▶ _YOUR GOAL_: Retype the listing that follows, word for word.

___ THE DATA ___

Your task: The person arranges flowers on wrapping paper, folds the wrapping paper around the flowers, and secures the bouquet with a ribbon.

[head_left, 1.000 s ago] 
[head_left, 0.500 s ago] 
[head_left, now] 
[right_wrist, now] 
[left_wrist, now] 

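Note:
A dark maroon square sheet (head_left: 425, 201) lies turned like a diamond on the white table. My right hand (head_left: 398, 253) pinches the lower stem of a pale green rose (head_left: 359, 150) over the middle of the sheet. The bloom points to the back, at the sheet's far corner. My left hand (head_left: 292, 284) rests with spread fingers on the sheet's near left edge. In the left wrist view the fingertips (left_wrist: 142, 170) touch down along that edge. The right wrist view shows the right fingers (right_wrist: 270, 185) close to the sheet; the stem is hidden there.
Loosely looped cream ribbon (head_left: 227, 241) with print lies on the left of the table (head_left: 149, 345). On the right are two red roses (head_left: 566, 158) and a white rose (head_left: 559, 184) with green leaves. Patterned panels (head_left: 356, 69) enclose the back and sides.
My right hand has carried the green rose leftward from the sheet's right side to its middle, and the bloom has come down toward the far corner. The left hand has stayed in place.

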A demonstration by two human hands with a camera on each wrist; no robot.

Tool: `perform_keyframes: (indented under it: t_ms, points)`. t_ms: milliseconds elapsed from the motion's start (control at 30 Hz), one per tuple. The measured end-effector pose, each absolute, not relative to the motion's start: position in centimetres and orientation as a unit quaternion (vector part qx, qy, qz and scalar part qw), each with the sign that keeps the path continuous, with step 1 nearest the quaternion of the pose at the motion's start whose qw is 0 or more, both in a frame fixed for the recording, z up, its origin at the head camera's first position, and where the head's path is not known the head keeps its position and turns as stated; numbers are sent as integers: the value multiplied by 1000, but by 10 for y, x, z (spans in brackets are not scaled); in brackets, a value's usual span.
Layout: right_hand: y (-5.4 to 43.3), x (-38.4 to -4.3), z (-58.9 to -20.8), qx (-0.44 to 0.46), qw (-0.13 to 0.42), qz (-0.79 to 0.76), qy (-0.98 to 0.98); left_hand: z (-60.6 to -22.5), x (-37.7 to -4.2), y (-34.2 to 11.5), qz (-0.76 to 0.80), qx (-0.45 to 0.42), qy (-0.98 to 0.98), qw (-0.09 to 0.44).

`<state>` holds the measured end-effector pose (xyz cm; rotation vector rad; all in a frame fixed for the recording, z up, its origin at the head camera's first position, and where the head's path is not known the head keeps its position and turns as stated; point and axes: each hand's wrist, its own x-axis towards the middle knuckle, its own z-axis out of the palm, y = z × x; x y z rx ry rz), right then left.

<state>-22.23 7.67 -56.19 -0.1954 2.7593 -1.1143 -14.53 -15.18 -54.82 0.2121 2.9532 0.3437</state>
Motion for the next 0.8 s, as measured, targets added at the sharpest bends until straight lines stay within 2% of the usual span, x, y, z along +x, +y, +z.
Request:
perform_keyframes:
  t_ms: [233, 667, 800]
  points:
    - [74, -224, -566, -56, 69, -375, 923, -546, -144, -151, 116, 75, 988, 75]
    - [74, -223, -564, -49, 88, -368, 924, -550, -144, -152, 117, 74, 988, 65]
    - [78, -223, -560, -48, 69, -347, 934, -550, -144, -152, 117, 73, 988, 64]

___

▶ _RESPONSE TO THE TASK_:
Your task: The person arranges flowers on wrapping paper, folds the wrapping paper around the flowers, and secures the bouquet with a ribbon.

[head_left, 1.000 s ago] 
[head_left, 0.500 s ago] 
[head_left, now] 
[right_wrist, now] 
[left_wrist, now] 

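Note:
A dark maroon square sheet (head_left: 425, 201) lies turned like a diamond on the white table. My right hand (head_left: 398, 253) pinches the lower stem of a pale green rose (head_left: 359, 150) over the middle of the sheet. The bloom points to the back, at the sheet's far corner. My left hand (head_left: 292, 284) rests with spread fingers on the sheet's near left edge. In the left wrist view the fingertips (left_wrist: 142, 170) touch down along that edge. The right wrist view shows the right fingers (right_wrist: 270, 185) close to the sheet; the stem is hidden there.
Loosely looped cream ribbon (head_left: 227, 241) with print lies on the left of the table (head_left: 149, 345). On the right are two red roses (head_left: 566, 158) and a white rose (head_left: 559, 184) with green leaves. Patterned panels (head_left: 356, 69) enclose the back and sides.
My right hand has carried the green rose leftward from the sheet's right side to its middle, and the bloom has come down toward the far corner. The left hand has stayed in place.
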
A demonstration by two human hands with a camera on each wrist; no robot.

Tool: `perform_keyframes: (indented under it: t_ms, points)`. t_ms: milliseconds elapsed from the motion's start (control at 30 Hz), one per tuple. The measured end-effector pose, each absolute, not relative to the motion's start: position in centimetres and orientation as a unit quaternion (vector part qx, qy, qz and scalar part qw), each with the sign that keeps the path continuous, with step 1 nearest the quaternion of the pose at the motion's start whose qw is 0 or more, both in a frame fixed for the recording, z up, its origin at the head camera's first position, and where the head's path is not known the head keeps its position and turns as stated; numbers are sent as integers: the value multiplied by 1000, but by 10 for y, x, z (spans in brackets are not scaled); in brackets, a value's usual span.
Layout: right_hand: y (-5.4 to 43.3), x (-38.4 to -4.3), z (-58.9 to -20.8), qx (-0.44 to 0.46), qw (-0.13 to 0.42), qz (-0.79 to 0.76), qy (-0.98 to 0.98); left_hand: z (-60.6 to -22.5), x (-37.7 to -4.2), y (-34.2 to 11.5), qz (-0.76 to 0.80), qx (-0.45 to 0.42), qy (-0.98 to 0.98), qw (-0.09 to 0.44).

`<state>` holds the measured end-effector pose (xyz cm; rotation vector rad; all in a frame fixed for the recording, z up, its origin at the head camera's first position, and where the head's path is not known the head keeps its position and turns as stated; point and axes: each hand's wrist, its own x-axis towards the middle knuckle, its own z-axis out of the palm, y = z × x; x y z rx ry rz), right then left.

<state>-22.23 7.67 -56.19 -0.1954 2.7593 -1.1143 -14.53 -15.18 -54.82 0.2121 2.9532 0.3437</state>
Motion for the next 0.8 s, as measured, targets added at the sharpest bends until straight lines stay within 2% of the usual span, x, y, z along +x, +y, +z.
Request:
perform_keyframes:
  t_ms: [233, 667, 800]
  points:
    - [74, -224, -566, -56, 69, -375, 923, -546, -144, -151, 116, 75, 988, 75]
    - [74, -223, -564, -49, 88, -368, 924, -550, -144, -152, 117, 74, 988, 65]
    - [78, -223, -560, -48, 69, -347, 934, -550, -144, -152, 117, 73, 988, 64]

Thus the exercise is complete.